(RECORDS FOR THE EXERCISE Opens)

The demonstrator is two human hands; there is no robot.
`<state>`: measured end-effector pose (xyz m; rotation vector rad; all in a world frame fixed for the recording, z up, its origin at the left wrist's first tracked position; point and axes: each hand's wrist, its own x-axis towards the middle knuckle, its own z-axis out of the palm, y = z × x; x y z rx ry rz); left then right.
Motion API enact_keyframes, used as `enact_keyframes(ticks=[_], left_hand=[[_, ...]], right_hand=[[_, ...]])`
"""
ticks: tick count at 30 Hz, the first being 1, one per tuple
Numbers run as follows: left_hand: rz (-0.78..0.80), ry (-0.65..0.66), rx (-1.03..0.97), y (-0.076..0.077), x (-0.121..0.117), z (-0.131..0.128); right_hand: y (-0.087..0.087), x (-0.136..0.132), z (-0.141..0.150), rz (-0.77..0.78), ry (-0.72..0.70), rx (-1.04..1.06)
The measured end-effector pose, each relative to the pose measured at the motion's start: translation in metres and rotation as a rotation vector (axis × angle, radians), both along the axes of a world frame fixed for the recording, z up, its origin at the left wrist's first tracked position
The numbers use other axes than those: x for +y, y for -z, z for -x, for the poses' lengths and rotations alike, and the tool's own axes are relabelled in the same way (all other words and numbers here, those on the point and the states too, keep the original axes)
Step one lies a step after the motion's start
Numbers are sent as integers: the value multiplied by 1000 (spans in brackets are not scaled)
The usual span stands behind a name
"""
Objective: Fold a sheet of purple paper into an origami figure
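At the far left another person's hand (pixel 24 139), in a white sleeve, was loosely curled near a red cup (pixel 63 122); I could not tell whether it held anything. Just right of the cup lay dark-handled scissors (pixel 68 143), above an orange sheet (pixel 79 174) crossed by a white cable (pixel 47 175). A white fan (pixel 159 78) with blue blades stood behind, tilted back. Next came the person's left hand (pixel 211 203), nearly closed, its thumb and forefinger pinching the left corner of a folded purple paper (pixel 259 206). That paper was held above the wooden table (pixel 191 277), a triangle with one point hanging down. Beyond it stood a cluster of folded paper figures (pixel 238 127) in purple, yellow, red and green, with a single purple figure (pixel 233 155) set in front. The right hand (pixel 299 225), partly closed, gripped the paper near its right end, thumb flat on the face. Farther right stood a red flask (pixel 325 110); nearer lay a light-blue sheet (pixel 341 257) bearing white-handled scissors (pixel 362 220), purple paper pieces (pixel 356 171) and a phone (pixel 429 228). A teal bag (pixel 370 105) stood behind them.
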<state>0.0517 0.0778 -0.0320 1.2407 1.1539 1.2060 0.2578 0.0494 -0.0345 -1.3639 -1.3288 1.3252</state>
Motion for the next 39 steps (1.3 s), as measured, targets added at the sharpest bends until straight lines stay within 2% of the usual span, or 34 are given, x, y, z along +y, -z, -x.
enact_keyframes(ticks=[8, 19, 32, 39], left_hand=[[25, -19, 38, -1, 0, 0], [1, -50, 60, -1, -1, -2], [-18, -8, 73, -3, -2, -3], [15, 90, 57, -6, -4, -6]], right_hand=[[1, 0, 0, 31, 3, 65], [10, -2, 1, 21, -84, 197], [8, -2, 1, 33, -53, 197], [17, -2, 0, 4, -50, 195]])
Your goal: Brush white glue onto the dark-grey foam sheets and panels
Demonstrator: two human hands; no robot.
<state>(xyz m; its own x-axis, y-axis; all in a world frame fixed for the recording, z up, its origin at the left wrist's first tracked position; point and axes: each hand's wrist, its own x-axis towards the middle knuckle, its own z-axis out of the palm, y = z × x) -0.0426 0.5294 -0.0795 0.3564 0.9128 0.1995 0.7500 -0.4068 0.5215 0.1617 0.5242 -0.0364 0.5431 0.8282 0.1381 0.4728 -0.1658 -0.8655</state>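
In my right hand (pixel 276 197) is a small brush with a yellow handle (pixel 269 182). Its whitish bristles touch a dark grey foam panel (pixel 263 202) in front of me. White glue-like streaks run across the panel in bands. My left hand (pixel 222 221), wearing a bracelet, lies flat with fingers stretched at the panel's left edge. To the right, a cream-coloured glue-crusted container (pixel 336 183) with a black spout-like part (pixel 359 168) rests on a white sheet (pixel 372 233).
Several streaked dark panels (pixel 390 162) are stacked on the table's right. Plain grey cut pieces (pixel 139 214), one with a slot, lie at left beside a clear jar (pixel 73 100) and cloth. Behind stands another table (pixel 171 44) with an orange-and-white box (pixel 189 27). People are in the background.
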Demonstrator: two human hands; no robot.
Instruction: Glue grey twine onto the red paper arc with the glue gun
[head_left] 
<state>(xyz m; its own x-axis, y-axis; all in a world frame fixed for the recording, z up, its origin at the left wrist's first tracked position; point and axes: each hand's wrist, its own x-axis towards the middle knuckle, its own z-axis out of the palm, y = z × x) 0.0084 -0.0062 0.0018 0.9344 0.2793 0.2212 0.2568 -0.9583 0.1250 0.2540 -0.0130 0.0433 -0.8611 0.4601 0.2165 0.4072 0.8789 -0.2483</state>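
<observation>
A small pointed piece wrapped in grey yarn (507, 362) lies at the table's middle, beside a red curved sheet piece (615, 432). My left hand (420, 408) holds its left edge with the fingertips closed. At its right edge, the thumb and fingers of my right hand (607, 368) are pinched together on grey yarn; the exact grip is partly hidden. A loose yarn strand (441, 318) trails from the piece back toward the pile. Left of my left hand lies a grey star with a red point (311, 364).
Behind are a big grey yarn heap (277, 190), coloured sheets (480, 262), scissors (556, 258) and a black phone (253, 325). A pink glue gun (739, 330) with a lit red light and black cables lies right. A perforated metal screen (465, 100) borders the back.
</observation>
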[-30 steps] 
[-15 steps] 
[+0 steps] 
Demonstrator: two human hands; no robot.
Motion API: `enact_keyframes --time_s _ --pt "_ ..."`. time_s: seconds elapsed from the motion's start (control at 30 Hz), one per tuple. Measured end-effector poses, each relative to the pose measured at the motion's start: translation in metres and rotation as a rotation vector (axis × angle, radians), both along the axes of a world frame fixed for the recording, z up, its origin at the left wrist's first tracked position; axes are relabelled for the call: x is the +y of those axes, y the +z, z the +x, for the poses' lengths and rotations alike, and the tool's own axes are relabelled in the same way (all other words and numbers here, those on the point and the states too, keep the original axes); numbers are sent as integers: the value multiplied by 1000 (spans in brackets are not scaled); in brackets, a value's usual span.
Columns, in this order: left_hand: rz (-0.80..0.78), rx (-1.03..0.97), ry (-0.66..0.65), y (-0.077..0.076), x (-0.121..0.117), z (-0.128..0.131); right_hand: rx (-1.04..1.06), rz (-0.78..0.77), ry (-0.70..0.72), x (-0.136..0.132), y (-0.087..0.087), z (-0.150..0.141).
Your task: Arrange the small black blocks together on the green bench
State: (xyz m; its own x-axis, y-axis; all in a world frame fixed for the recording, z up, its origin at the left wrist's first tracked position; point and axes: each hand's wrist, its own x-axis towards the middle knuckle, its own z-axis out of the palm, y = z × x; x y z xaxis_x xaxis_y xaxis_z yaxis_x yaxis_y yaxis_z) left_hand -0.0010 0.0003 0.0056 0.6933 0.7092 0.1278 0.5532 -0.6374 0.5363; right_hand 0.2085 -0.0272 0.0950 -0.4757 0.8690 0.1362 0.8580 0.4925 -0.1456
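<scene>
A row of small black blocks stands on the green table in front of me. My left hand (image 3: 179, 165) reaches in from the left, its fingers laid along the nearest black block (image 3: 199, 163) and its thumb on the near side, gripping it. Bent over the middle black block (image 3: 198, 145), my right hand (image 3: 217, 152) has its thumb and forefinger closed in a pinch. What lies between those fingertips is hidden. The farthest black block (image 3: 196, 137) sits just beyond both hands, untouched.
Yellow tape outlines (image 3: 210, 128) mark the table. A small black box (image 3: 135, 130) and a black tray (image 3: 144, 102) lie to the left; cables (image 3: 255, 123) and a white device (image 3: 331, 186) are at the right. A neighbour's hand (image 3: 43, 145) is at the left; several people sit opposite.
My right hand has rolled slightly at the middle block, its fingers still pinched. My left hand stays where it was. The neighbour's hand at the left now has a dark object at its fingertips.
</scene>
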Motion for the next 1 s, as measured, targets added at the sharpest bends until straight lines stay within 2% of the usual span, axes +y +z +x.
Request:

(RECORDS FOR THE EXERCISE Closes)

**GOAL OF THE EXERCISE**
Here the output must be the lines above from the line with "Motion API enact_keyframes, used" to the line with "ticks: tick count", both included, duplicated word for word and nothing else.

**REPLY TO THE EXERCISE**
Motion API enact_keyframes, used as `enact_keyframes(ticks=[_], left_hand=[[_, ...]], right_hand=[[_, ...]])`
"""
ticks: tick count at 30 Hz, the first being 1, one per tuple

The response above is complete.